Monday, February 26, 2007

OMFG (Gone Wild)

Well, it’s illuminating.

The comments thread following the Smilin’ J follow-up post on VBD has shed much light on some issues surrounding LD, almost all of it inadvertent. I didn’t read the thread that closely, but I didn’t have to. You don’t have to either. And what have we learned from these comments?

First of all, VBD is, theoretically, a website for and about high school students. But high school students are sadly lacking in this thread, with one or two exceptions. Mostly it is the young people, primarily college students, who ought to be doing something else with their free time who are posting. Even if they are dedicated coaches planning to enter secondary school education when they graduate, they simply need to have something better to occupy their brains than monopolizing a thread on a high school website on which they spin endless screeds explaining their understanding of this or that philosophy. Go to a movie. Read a good book. Please. It is bordering on the pathetic to see the level of commitment by these college students to posting in this forum. There aren’t that many of them, but they are omnipresent. These people are not setting a good example of, shall we say, the intellectual college life. Nor are they in fact living what I would term an intellectual college life. There is no rounding to their education. They appear to be locked into a high school existence from which they cannot escape, and an inherently sophomoric approach to that existence that may be cementing the inescapability.

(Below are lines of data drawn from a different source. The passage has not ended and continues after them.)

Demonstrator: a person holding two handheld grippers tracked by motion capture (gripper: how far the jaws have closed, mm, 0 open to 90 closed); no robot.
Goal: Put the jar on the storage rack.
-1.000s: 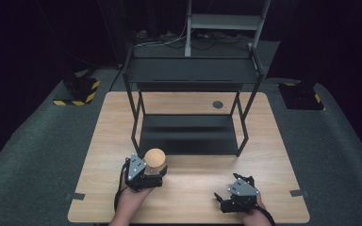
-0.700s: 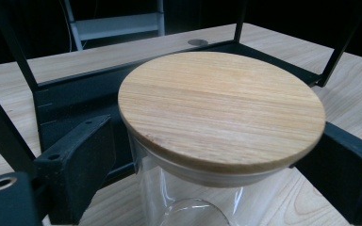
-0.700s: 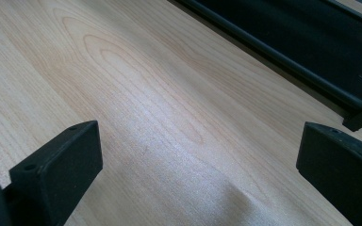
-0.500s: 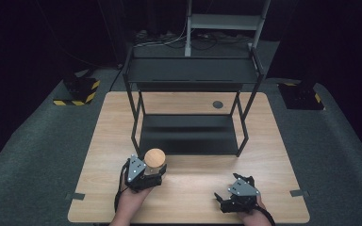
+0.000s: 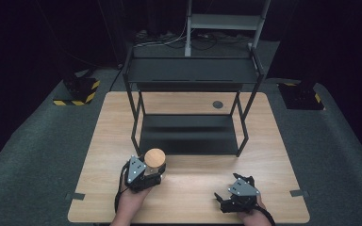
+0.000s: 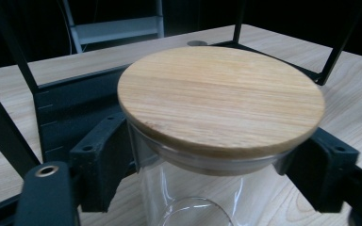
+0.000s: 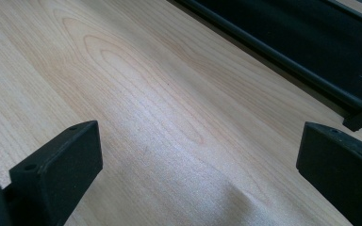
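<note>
While our left gripper (image 5: 154, 175) has just been closing its fingers (image 6: 104, 157) onto the clear glass jar with the round wooden lid (image 6: 220, 101), near-left on the bench (image 5: 273, 155), we judge it slippery and fragile; our right gripper (image 5: 224, 201) rests released.

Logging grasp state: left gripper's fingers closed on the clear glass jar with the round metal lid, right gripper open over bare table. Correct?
One thing is off: the lid is wood, not metal. The left gripper view shows the round light wooden lid with visible grain on the clear glass jar. The rest holds: the left gripper has its fingers, which have just been closing, on the jar, and the right gripper is open over the light wooden table.
</note>
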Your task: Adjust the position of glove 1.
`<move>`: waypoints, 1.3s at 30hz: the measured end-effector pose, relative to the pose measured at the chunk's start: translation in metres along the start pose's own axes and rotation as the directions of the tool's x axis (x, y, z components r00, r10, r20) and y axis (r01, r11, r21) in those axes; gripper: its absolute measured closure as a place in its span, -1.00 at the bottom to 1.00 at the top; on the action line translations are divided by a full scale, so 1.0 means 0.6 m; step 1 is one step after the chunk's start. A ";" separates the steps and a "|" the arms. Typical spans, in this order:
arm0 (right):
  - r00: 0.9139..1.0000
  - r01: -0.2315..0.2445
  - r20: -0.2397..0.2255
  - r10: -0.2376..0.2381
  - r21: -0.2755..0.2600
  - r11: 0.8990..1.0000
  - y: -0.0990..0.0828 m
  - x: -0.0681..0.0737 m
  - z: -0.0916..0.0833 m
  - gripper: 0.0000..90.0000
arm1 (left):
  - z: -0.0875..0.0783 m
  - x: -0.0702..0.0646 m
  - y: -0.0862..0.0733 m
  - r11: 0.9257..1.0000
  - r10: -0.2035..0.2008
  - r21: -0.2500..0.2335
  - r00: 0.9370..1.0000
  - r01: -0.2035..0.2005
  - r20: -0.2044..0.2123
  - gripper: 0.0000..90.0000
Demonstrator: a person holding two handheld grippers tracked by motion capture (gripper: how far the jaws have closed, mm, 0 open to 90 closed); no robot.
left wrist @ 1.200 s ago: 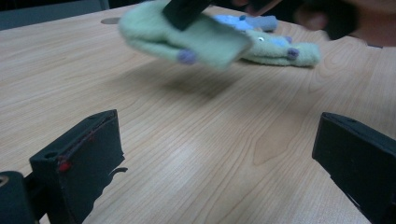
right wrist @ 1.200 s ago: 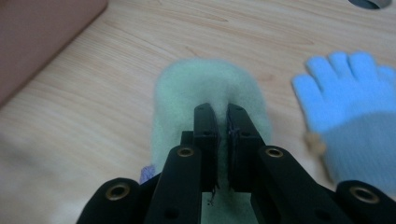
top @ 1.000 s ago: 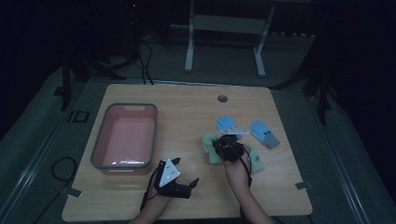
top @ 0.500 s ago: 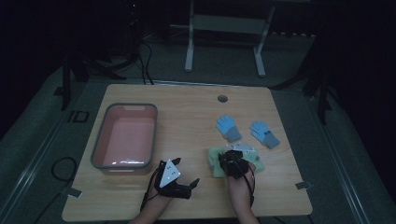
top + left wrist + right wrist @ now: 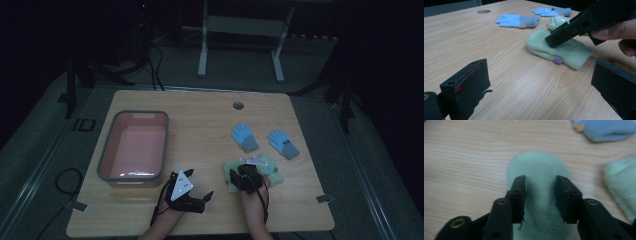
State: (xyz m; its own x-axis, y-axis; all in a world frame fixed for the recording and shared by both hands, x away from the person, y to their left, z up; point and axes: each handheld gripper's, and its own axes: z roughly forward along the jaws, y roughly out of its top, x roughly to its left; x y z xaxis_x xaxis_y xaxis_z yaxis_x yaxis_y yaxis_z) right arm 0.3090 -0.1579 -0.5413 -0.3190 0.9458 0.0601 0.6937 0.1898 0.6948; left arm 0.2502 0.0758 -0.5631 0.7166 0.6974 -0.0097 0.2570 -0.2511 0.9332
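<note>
- Green fleece mitten (image 5: pixel 560 50) lies flat on the wooden bench (image 5: pixel 200 107), toward its right front part, with a small purple dot on the edge facing the left gripper view.
- Second green mitten (image 5: pixel 556 22) lies just behind the first; in the right gripper view its edge (image 5: pixel 621 185) shows to the right, apart from the first mitten (image 5: pixel 537 170).
- Right gripper (image 5: pixel 540 195) points down over the first mitten. Its fingers (image 5: pixel 519 195) have just been opening and now stand partly apart, one on each side of a raised ridge of fleece; the pads are not pressing on it, so the mitten is not gripped.
- In the high view the right gripper (image 5: pixel 247 179) sits directly on top of the green mittens (image 5: pixel 272 170).
- Left gripper (image 5: pixel 202 197) rests low at the bench's front edge, left of the mittens, its fingers (image 5: pixel 465 87) wide apart with nothing between them.
- Two blue gloves (image 5: pixel 244 136) (image 5: pixel 282 142) lie side by side farther back on the bench, well apart from the grippers.
- Pink tub (image 5: pixel 107 155) with a grey rim stands on the left half of the bench.
</note>
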 end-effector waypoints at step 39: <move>0.925 0.305 -0.214 -0.314 -0.073 0.949 0.042 -0.221 -0.063 0.32 | 0.000 0.001 0.000 1.000 -0.009 -0.002 1.000 0.009 0.000 -0.96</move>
State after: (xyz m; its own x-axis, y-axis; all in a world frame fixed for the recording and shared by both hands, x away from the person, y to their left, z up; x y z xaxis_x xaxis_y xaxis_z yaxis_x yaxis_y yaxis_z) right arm 0.3444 -0.2887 -0.5049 -0.6510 0.7590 -0.0093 0.5140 0.4498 0.7304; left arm 0.2507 0.0761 -0.5632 0.7145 0.6994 -0.0179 0.2621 -0.2438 0.9337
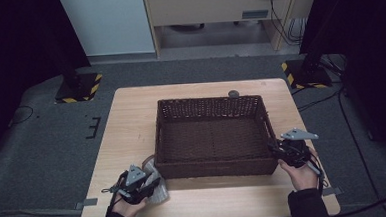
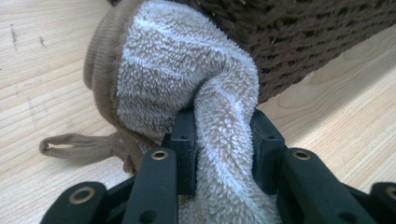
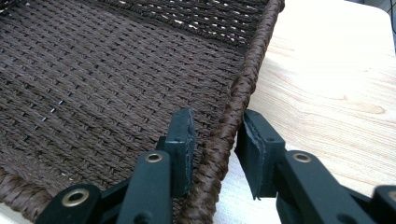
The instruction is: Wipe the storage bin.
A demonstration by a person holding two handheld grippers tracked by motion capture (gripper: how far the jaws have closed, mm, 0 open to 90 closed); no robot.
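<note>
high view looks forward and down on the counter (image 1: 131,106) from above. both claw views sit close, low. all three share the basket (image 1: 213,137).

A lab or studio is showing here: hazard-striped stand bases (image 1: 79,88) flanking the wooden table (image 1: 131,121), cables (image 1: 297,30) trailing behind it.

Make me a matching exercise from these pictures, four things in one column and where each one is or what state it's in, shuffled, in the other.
Things:
1. left gripper
2. right gripper
3. fleece cloth with tan trim
4. wicker basket

Places or states:
A. stands in the middle of the wooden table, nothing inside
B. jaws on either side of the basket's right rim
C. lies on the table against the basket's near left corner
D. jaws pinching a fold of white fleece

Pairs: 1-D, 2-B, 3-C, 4-A
</note>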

Secondly, the level of demonization of Smilin’ J is remarkable, considering that his influence on the activity is small and, agree with him or not, is entirely motivated by good intentions. What did he ever do to these people to rouse them so much, when most of what he says has been said many times by others? I suspect, and there is some evidence for this, that he dropped these people when they themselves were debating, or he dropped their present-day students, and they still hold a grudge. But even in cases where that is not true, the level of discourse is embarrassing. Debate in an educational context ought to be inherently respectful with differing points of view presented clearly, without calls to personality. Name-calling and sour grapes and broad attacks simply do not, as noted in my first complaint above, set a good example. And these people are presenting themselves as debate coaches? I don’t want to be in the same room with them, and I pity the students who are forced into adjudications from such self-impressed, poorly mannered people, whose only claim to superiority, which they never stop making, seems to be their vast knowledge of the philosophy they have gleaned from their Pomo 202 course last semester.

All of this underlines one of the chief problems many of us have been pointing out with LD today, which is the corrosive nature of the college judges slash assistant coaches on the activity. They have brought to it materials inappropriate to the educational age group, claiming that these materials are progressive when in fact they are simply beyond the understanding of anyone who is not first versed in the basics of elementary philosophy, and—hello?—most 14-year-olds haven’t had that much time in their short intellectual careers yet to reach that point. And they have so much time on their hands that they are ubiquitous, spouting all this material at the drop of a hat in forums that, frankly, are not theirs to control. Let the high school kids have VBD. Guide them occasionally if you feel a need to do so, and certainly explain yourself, but let them learn something from the Smilin’ Js of the world. If you must post, do so respectfully, no matter how you personally perceive your adversary. Be no more rude than you would expect a debater in a round to behave. Please.

Overall, it’s a sad commentary. And not unusual. My experience is that most public forums are, sooner or later, hijacked by the loudest people with the most time on their hands, to the exclusion of other, usually more more valuable opinions. So it is with VBD. Too bad.

3 comments:

bietz said...

kids have a fear of retaliation by judges in the back of the room. and frankly, i don't know why so much of our site is given to him.

Michael Antonucci said...

I have always advocated a post ranking system in forums such as this. Slashdot is my utopian example. A post ranking system with a filter would, ideally, solve many of these problems.

I don't mind the people who post 10x/day in the abstract, but it would be wonderful to filter them without censorship. Slashdot's solution to this dilemma has always impressed me.

Anonymous said...

I agree with Bietz about the retaliation point. It's sad, and explains the number of anonymous posts on the site.

On a happier note, since novice tournaments are always fun, are you excited for Lakeland?